3 – It’s a date de Nadia Parfan

4 – Extraña forma de vida de Pedro Almodóvar

Il sol dell’avvenire de Nanni Moretti (2023)

Le vieux qui n’aimait pas les pantoufles

Le monde se divise en deux catégories : ceux qui mettent des chaussettes avec leurs sandales et ceux qui s’en abstiennent. Nanni Moretti fait certainement partie de la seconde catégorie.

Pourquoi ce vieil homme accorde-t-il tant d’importance aux chaussures que portent les gens autour de lui ? Et si le Parti Communiste Italien (PCI) avait pris une autre voie, lui permettant de continuer d’exister jusqu’à nos jours ? Avec Il sol dell’avvenire, Nanni Moretti répond à ces deux questions a priori sans rapport entre elles, naviguant sans cesse entre sujets légers et réflexions politiques exigeantes.

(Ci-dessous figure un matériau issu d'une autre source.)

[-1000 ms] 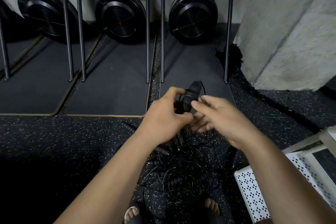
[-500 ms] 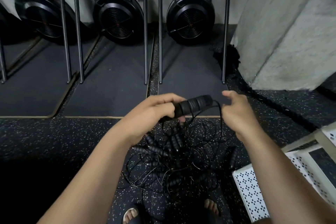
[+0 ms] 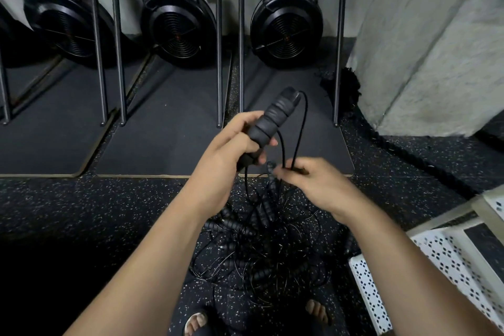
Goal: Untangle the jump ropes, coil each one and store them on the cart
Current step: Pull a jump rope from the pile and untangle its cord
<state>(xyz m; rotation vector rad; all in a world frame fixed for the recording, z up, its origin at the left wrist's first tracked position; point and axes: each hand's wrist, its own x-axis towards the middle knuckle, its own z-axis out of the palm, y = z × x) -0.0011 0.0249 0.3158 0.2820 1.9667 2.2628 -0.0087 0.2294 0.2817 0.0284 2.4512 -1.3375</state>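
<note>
Stage: early untangling | my left hand [image 3: 231,150], fingers clenched round ribbed black foam rope handle [image 3: 275,120] | my right hand [image 3: 308,180] pinches its thin black cord [image 3: 300,128] | tangled black jump ropes [image 3: 261,248] on speckled floor [image 3: 109,213] | none coiled; no rope seen on white perforated cart [image 3: 447,275].

The left hand [image 3: 231,150] grips a handle [image 3: 272,123] that juts up and away from it. The right hand [image 3: 313,183] sits just right of the left hand and slightly nearer the person, pinching the cord [image 3: 298,139] that loops down from the handle's far end. Below both hands the tangle of jump ropes [image 3: 259,248] lies on the floor [image 3: 81,213], just beyond the person's feet [image 3: 317,311]. The cart [image 3: 450,267] stands right of the right hand and nearer the person. Beyond the hands, mats [image 3: 169,123] lie on the floor, with fan housings [image 3: 286,24] at their far ends. A pillar [image 3: 422,49] rises beyond and right of the right hand, with a thick rope [image 3: 409,150] along its foot.
</note>
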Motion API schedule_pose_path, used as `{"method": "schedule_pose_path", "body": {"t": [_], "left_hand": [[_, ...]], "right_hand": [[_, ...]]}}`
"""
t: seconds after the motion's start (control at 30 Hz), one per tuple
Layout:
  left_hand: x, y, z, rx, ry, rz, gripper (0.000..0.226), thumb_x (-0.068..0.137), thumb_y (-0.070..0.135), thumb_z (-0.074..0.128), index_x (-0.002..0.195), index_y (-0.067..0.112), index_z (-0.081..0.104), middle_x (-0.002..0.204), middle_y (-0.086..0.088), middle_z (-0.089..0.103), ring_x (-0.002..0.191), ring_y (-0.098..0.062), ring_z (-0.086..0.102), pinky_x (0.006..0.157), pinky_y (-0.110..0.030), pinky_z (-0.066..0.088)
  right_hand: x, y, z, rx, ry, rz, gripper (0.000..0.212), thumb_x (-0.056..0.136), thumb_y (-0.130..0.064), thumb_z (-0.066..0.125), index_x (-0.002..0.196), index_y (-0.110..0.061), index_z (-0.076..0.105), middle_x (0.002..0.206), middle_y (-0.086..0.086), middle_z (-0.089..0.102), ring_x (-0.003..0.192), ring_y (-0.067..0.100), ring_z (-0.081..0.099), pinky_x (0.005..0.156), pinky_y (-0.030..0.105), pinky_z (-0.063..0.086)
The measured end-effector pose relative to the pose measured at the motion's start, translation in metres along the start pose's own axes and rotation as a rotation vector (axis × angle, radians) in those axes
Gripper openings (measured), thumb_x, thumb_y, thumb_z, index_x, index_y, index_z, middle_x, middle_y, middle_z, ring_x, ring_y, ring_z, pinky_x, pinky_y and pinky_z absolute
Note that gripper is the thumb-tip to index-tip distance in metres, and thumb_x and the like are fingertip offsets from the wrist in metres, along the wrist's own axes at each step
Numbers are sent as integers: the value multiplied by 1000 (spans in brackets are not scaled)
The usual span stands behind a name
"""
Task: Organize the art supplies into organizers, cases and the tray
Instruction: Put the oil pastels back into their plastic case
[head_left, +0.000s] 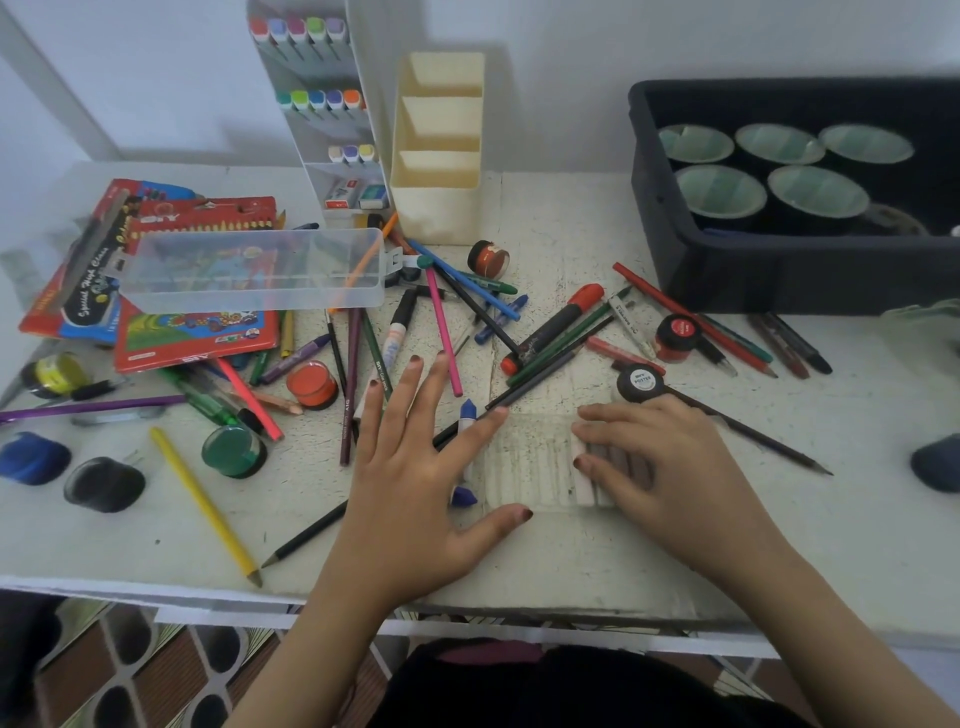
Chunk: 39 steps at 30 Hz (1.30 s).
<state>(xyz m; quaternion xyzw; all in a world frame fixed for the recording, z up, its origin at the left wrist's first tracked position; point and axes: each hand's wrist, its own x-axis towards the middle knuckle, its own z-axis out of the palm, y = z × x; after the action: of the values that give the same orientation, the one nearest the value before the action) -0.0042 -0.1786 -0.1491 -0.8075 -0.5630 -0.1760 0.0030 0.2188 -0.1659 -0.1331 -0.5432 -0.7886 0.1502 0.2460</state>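
Note:
A clear ribbed crayon tray (530, 467) lies on the white table (597, 561) near its front edge. My left hand (415, 478) rests flat beside it, fingers spread, thumb and forefinger touching the tray's left side. My right hand (660, 467) lies over the tray's right end, its fingertips pressing on a few white and brown crayons (608, 460) that sit in the grooves. Pens, pencils and markers lie scattered behind the hands, among them a pink pencil (444, 332) and a red-capped marker (558, 325). A clear plastic case (249, 270) rests on colouring packs at the left.
A white marker organizer (322, 104) and a cream pen holder (439, 150) stand at the back. A black bin (753, 270) with cups fills the back right. Paint pots lie about: green (234, 451), orange (311, 384), black (640, 383), blue (32, 458). A yellow pencil (205, 504) lies front left.

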Motion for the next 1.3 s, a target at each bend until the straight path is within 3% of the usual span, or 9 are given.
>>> {"method": "schedule_pose_path", "body": {"t": [0.13,0.27,0.4,0.53,0.67,0.9,1.07,1.17,1.3], "left_hand": [[-2,-1,0,-13,14,-3,72,77,74,43,134,31,53,154,-15,24,145,-29,10,117,-49,4],[-1,1,-2,-21,14,-5,72,77,74,43,134,31,53,154,-14,24,146,-29,8,118,-47,1],[0,2,-3,-57,32,-14,71,77,74,45,131,29,56,154,-13,24,146,-27,7,118,-47,1],[-3,0,-4,-107,50,-22,69,76,72,50,128,28,58,154,-11,25,146,-28,8,118,-49,3],[-3,-1,-4,-149,61,-24,68,74,69,55,124,24,62,154,-11,25,146,-27,7,118,-46,1],[-2,-3,-3,-186,51,-45,69,71,68,58,127,27,59,155,-9,24,146,-25,4,118,-46,1],[-2,-3,-4,-193,49,-44,68,71,70,56,126,30,60,154,-9,25,146,-25,5,118,-47,1],[-1,-4,-4,-191,49,-42,67,71,70,56,125,31,60,153,-8,26,146,-24,5,118,-45,0],[-2,-4,-4,-188,57,-35,68,71,70,55,126,30,59,153,-8,28,146,-24,6,118,-47,1]], "right_hand": [[1,0,0,-55,-30,1,29,80,-39,57,100,-25,72,109,-12,67,94,10,52,81,29,33],[14,-7,-2,-54,-13,-23,19,87,-31,57,94,-25,72,103,-9,65,94,11,53,83,29,38],[49,-28,-1,35,-107,-26,17,92,-31,53,98,-27,69,90,-15,59,79,-4,48,71,15,37],[82,-48,7,52,-216,29,23,92,-35,52,86,-19,69,76,-10,61,70,3,55,59,24,43],[101,-61,17,-148,-402,89,42,87,-52,54,79,-13,70,69,1,64,62,14,59,49,25,40],[112,-66,19,-115,-510,145,33,80,-50,65,77,-17,71,63,-4,60,59,10,55,50,24,35],[111,-54,12,129,-366,149,26,86,-40,63,69,-22,71,64,2,64,50,6,49,49,21,35],[107,-43,-2,281,-241,212,23,86,-40,63,69,-25,66,65,-6,66,45,-4,52,48,20,39],[97,-31,-32,301,-194,255,19,88,-37,60,74,-25,63,65,-5,65,44,-2,50,42,16,44]]}}
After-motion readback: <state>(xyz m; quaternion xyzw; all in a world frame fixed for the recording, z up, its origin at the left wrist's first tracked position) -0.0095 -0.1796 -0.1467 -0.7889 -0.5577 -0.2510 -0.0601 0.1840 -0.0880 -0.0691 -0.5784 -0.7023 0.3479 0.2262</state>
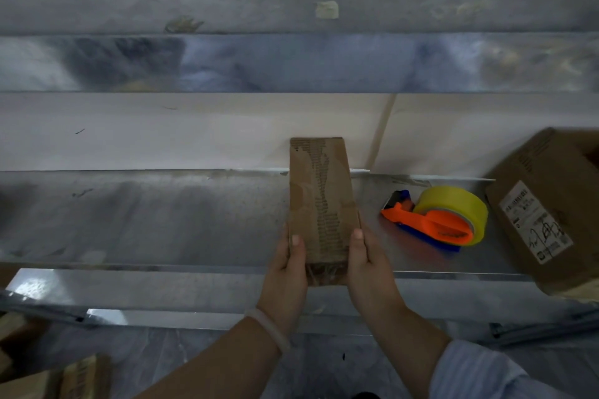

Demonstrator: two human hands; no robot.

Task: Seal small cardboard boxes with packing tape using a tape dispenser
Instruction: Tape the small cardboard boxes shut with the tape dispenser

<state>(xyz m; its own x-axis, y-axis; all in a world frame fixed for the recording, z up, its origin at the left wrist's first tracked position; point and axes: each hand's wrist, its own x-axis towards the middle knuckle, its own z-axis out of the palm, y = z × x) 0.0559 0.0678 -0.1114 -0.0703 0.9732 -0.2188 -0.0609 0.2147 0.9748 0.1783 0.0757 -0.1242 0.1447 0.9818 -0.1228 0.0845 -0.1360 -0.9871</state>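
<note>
A narrow brown cardboard box with a torn top surface lies lengthwise over the metal workbench, in the middle of the view. My left hand grips its near left edge and my right hand grips its near right edge, thumbs on top. An orange and blue tape dispenser with a yellow tape roll lies on the bench just right of the box, untouched.
A larger cardboard box with a white label stands at the right edge of the bench. More cardboard pieces lie at the lower left on the floor. A pale wall panel rises behind the bench.
</note>
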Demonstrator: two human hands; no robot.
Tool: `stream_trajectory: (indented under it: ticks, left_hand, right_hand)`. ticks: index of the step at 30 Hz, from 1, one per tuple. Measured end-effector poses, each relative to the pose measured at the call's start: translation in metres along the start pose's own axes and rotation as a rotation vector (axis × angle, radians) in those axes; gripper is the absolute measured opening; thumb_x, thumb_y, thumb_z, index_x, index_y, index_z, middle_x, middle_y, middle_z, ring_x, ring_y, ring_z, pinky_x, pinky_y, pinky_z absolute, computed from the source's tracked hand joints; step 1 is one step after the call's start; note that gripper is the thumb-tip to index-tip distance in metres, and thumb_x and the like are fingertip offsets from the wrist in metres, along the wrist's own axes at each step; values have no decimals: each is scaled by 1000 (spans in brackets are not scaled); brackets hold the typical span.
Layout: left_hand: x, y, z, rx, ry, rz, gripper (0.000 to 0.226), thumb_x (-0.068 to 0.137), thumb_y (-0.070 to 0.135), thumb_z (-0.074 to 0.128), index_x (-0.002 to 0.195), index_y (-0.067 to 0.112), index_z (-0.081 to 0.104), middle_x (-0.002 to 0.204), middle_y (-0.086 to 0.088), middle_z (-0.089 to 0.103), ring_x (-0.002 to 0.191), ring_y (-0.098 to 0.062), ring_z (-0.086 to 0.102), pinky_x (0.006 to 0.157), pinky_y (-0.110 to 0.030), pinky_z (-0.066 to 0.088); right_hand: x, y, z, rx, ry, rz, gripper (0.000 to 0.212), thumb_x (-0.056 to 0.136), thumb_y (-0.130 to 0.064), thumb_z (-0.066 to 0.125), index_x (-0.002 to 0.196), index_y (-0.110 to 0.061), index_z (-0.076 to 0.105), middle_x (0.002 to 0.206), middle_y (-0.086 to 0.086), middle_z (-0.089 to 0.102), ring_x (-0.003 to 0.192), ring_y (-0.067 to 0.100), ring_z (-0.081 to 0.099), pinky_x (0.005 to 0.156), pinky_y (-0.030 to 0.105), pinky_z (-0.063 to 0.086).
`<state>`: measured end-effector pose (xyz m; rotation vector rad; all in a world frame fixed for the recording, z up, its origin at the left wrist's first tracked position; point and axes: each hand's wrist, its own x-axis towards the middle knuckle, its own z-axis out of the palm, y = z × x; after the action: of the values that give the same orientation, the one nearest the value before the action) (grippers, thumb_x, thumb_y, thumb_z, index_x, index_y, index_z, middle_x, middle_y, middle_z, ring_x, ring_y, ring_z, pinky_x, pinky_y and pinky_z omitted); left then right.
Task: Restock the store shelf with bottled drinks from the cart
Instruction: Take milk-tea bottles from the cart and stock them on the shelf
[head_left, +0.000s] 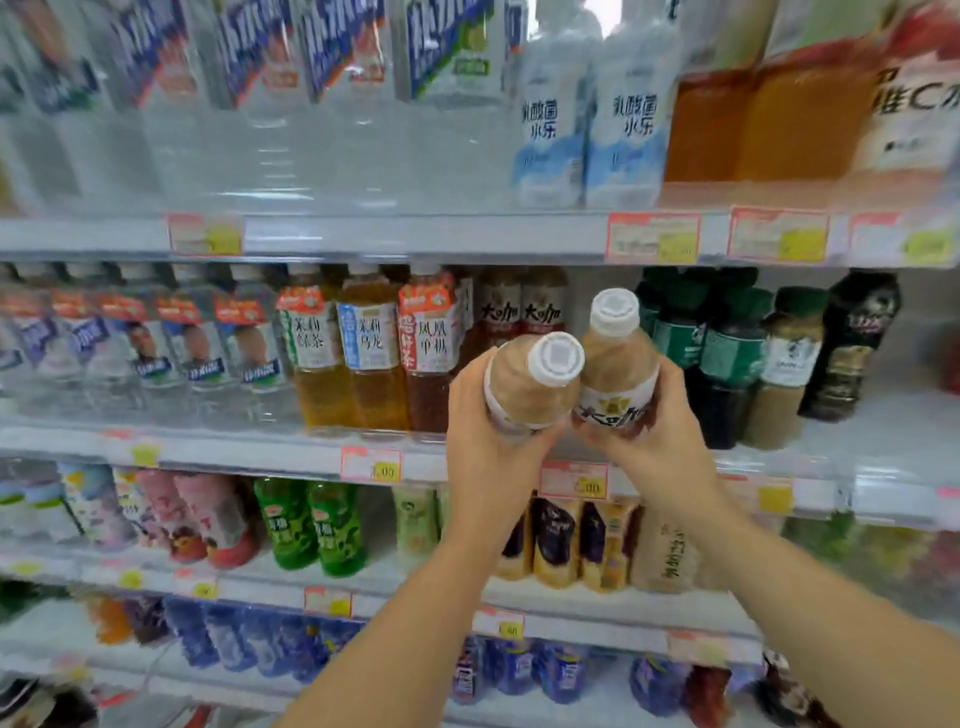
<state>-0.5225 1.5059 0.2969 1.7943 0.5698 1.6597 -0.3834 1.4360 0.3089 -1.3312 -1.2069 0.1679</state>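
Midway through a restock: I held two milk-coffee bottles in front of the middle shelf (260, 444), neither of them set down on it yet. My left grip (488, 436) was clenched around the lower body of the left bottle (524, 389), thumb on the near side, with the bottle tipped back so that its white cap faced the camera. My right grip (660, 441) grasped the right bottle (613, 374) around its label, and that bottle stood closer to upright, leaning a little to the left. The two bottles were side by side and appeared to touch at the shoulder, just above the shelf's front edge.

At the back of that shelf, matching brown bottles (519, 312) stood in a short row with open room in front of them, which I judged to be the slot for this pair. Tea bottles (369, 358) filled the shelf to the left of the slot and dark green bottles (727, 353) to the right. A price tag (573, 480) hung on the shelf's edge just below my wrists.

Both forearms reached up and forward from the bottom of the frame, converging on the shelf. The cart was out of view, so I could not tell how much stock remained.
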Motion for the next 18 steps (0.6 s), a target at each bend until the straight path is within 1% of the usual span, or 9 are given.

Ce nouveau film nous présente Giovanni, réalisateur vieillissant, très occupé par la conception de son prochain film : l’histoire d’une cellule du PCI, dirigée par le rédacteur en chef de l’Unità (journal officiel du parti) qui décide d’accueillir un cirque hongrois fuyant les persécutions de l’URSS suite à l’insurrection de Budapest en 1956. Entre un producteur inconséquent, une actrice principale indisciplinée et des problèmes logistiques qui s’accumulent, le film de Giovanni a du mal à se faire. La vie intime de ce dernier n’est guère plus reluisante, sa femme consulte un psychanalyste à son insu et produit le film d’un ersatz exaspérant de Tarantino. Quant à sa fille, elle présente à ses parents un fiancé ayant trois fois son âge. Giovanni est donc confronté à un monde qu’il comprend de moins en moins et se réfugie dans des rituels rassurants.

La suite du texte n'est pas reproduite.